The single largest investor in capital works is the public sector, but it’s the same sector that struggles with some of the fundamentals of sustainable investment.
Key challenges include:
• the prioritisation of construction over operational spends;
• a lack of focus on long term benefits realisation at the expense of immediate delivery pressures;
• a narrow definition of sustainability, often singularly toward environmental (as opposed to social or economic) issues;
• and a fundamental disjoint between sustainability and the investment decision. Major Projects Victoria and AECOM have tackled the issue by developing guidance that explains why and how to embed sustainability into investment decisions.

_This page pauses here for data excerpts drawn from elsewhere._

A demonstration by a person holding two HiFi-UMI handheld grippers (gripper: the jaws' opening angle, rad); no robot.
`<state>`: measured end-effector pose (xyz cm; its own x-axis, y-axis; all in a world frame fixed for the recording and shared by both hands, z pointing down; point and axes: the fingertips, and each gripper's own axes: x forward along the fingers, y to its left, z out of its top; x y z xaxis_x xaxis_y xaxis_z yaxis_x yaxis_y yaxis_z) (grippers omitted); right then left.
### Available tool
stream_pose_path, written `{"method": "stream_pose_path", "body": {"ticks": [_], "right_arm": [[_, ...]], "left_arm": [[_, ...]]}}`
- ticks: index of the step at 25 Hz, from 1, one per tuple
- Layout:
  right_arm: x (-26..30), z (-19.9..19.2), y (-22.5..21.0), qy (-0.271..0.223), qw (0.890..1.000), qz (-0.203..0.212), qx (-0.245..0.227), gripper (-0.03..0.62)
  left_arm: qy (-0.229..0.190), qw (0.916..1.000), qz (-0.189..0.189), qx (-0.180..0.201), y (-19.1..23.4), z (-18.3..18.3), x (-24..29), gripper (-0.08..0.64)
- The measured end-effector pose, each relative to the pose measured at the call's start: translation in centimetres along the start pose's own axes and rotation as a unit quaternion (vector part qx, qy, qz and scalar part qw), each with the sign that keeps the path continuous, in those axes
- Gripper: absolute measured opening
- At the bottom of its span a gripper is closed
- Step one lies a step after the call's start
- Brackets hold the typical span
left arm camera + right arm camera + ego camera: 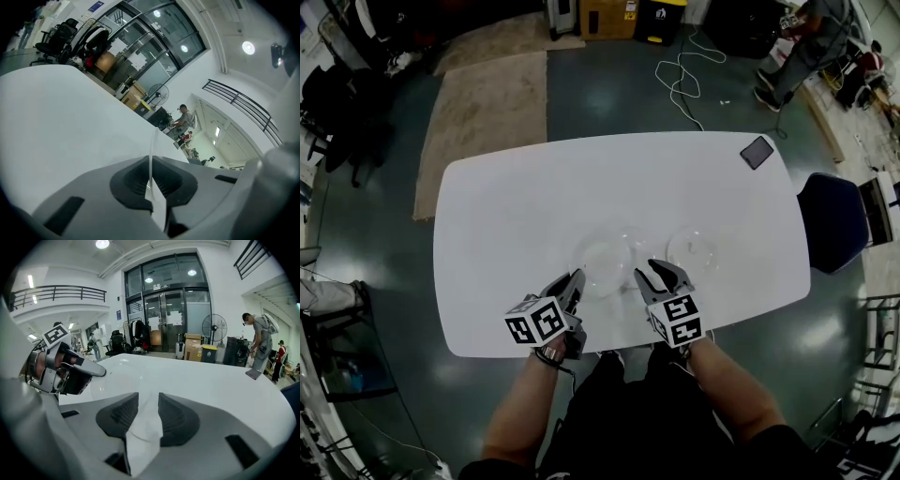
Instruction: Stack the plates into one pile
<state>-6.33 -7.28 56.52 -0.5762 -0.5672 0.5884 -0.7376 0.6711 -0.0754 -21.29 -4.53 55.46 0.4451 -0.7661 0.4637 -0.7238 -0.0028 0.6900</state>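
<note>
A clear plate [602, 267] hangs just above the white table [506, 234], and my left gripper [575, 284] is shut on its near rim. In the left gripper view the plate [151, 145] stands edge-on between the closed pads of that gripper [151, 180]. A fainter clear outline overlaps it just behind; I cannot tell whether they touch. Another clear plate [694, 248] lies flat to the right. My right gripper [666, 272] is open between the two plates. In the right gripper view its jaws [145, 401] straddle the held plate's [113, 380] rim without pressing on it, and the left gripper [65, 371] shows at left.
A dark phone [757, 151] lies at the table's far right corner. A blue chair [834, 220] stands off the right edge. A tan rug [483, 112] and a loose cable [680, 75] lie on the floor beyond. A person [806, 37] stands far back right.
</note>
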Motion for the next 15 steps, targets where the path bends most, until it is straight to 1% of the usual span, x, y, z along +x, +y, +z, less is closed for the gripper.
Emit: {"method": "stream_pose_path", "body": {"ticks": [6,15], "right_arm": [[-1.9,-0.9,-3.1,-0.002,1.000,-0.016,0.016,0.144],[-3.7,-2.2,-6.8,0.000,0.999,-0.023,0.032,0.143]], "left_arm": [[0.014,0.9999,-0.003,0.004,-2.3,-1.3,2.3,0.025],[0.028,0.9995,0.013,-0.002,-4.0,-3.5,4.9,0.026]]}}
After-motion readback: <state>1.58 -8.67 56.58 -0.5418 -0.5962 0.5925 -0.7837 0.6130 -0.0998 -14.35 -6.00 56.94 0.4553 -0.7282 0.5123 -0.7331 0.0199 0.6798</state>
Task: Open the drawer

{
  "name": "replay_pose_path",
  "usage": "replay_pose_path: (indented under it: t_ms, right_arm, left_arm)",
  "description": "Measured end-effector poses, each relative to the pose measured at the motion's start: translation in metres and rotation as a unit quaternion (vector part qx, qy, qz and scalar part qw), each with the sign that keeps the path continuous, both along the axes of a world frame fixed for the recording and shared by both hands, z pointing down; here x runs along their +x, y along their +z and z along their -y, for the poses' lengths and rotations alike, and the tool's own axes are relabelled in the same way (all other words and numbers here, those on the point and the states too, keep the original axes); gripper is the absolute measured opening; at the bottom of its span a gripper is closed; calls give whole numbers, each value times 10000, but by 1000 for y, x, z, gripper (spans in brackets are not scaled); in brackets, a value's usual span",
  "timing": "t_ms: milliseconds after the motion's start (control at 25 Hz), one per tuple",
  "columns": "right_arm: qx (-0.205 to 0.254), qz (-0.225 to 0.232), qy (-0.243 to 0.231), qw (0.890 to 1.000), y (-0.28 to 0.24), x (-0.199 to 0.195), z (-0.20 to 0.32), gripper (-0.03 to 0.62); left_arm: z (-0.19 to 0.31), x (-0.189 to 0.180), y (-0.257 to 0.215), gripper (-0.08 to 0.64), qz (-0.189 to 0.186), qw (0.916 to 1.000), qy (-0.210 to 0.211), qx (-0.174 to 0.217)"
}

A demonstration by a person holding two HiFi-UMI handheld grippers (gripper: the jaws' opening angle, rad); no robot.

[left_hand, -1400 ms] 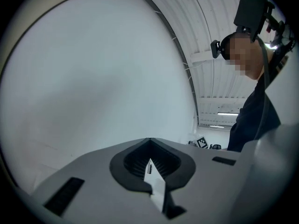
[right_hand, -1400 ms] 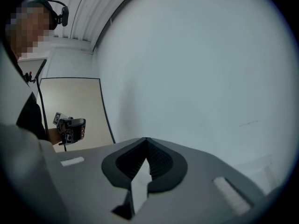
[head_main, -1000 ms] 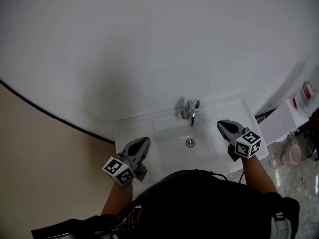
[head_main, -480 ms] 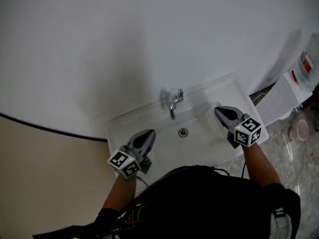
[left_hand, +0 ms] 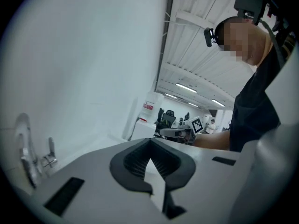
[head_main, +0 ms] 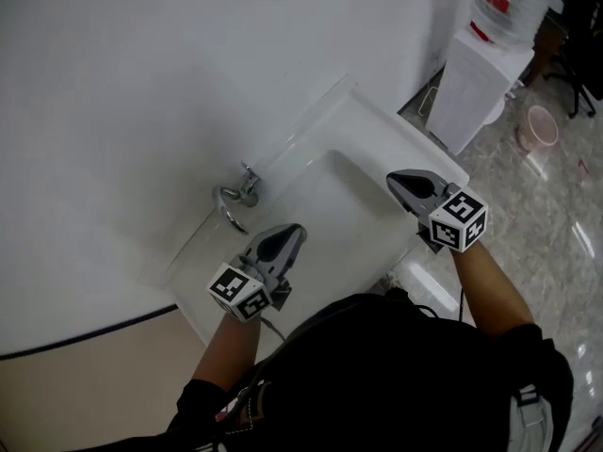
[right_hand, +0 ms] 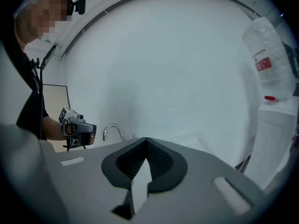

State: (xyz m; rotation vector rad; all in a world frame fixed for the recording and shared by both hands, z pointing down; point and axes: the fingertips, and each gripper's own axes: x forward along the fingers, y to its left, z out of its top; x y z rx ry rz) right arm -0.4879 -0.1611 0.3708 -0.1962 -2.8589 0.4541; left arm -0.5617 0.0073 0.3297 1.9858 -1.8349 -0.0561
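While the left gripper [head_main: 290, 234] and right gripper [head_main: 398, 180] hang over the sink [head_main: 375, 121], no drawer shows ahead of or beneath the jaws | left jaws: closed, empty | right jaws: closed, empty | task: nothing done; drawer yet to find, grip, pull

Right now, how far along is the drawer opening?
Done: nothing; no drawer shows in any view. In hand: nothing; the left gripper and right gripper are both shut and empty, beside the white sink with its tap. Left: find the drawer, grip it, pull it open.
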Motion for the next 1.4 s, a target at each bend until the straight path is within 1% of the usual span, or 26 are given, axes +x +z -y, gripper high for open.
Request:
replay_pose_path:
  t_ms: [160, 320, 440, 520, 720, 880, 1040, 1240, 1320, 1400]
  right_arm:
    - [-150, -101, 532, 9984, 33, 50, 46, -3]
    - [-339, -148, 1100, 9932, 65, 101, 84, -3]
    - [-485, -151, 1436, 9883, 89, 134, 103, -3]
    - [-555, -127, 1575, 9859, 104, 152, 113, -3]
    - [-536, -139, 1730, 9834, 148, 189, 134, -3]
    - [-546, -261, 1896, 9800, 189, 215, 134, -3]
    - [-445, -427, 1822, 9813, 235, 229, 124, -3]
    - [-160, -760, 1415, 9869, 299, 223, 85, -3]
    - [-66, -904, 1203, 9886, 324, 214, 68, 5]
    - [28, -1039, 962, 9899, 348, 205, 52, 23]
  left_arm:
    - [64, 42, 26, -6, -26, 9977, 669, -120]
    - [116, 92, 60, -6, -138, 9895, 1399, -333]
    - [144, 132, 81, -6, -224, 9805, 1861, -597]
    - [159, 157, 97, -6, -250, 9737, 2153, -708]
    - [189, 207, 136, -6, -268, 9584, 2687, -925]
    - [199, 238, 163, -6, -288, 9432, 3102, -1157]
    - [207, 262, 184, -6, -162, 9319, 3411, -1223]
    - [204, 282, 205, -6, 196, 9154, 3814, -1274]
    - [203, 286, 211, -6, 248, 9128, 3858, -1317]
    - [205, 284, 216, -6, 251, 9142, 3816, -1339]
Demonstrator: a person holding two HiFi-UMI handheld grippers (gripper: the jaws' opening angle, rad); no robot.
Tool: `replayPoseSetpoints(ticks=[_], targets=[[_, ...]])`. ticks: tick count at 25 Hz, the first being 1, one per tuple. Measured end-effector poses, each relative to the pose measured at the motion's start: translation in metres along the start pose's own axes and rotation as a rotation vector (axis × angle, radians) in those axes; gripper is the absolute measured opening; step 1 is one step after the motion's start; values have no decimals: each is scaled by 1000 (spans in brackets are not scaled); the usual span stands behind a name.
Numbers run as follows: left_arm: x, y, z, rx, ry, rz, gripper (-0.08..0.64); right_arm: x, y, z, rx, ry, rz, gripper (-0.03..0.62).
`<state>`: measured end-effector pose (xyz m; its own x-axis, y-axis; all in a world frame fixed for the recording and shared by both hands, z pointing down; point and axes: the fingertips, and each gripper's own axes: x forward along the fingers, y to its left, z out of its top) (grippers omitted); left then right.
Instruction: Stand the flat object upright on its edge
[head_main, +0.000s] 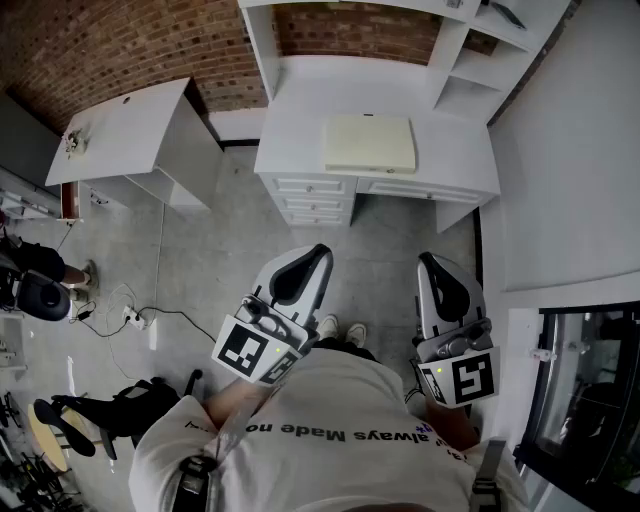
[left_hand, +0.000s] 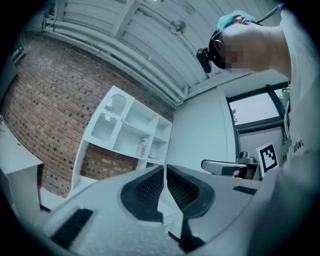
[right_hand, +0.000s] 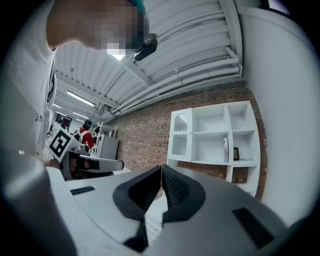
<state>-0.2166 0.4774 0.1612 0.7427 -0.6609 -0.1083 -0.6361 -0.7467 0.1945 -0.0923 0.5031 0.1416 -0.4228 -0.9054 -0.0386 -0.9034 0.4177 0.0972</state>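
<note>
A flat pale cream board (head_main: 369, 144) lies face down on the white desk (head_main: 300, 120) ahead of me in the head view. Both grippers are held close to my chest, well short of the desk. My left gripper (head_main: 318, 252) is shut with nothing between its jaws. My right gripper (head_main: 426, 262) is also shut and empty. In the left gripper view the left gripper (left_hand: 165, 168) points up toward the white shelf unit (left_hand: 127, 132). The right gripper (right_hand: 161, 170) faces the same shelf unit (right_hand: 215, 135) in its own view. The board does not show in either gripper view.
The desk has drawers (head_main: 312, 197) below its top and a shelf unit (head_main: 470, 60) on its right side. A second white table (head_main: 125, 135) stands at the left. Cables and a power strip (head_main: 135, 318) lie on the floor. A dark glass cabinet (head_main: 585, 390) is at the right.
</note>
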Motion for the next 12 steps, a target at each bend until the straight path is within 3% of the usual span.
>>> replayPoseSetpoints(ticks=[12], targets=[[-4, 29, 0, -25, -2, -19, 15, 28, 15, -3, -9, 1, -36, 20]])
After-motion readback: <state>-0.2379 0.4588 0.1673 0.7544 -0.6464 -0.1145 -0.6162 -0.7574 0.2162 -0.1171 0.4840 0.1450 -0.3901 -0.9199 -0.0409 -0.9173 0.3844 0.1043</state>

This guidance will (subject to approvals) form a core part of the Investment Lifecycle Guidance – the suite of documents that provide the ‘rules’ for all public capital projects across Victoria. The document seeks to achieve a paradigm shift – away from a mindset where sustainability is something additional and cost additive ; toward recognition that sustainability is simply a vehicle to create a better project.
The guidance focuses on:
• linking everything back to clearly identifiable benefits (quantified or otherwise);
• putting sustainability on the agenda from concept stage by providing a set of prompts to consider;
• gradually building the robustness of the objectives such that they form an explicit part of the business case and the investment decision. This way of thinking is of relevance to all organisations (public and private) procuring capital works.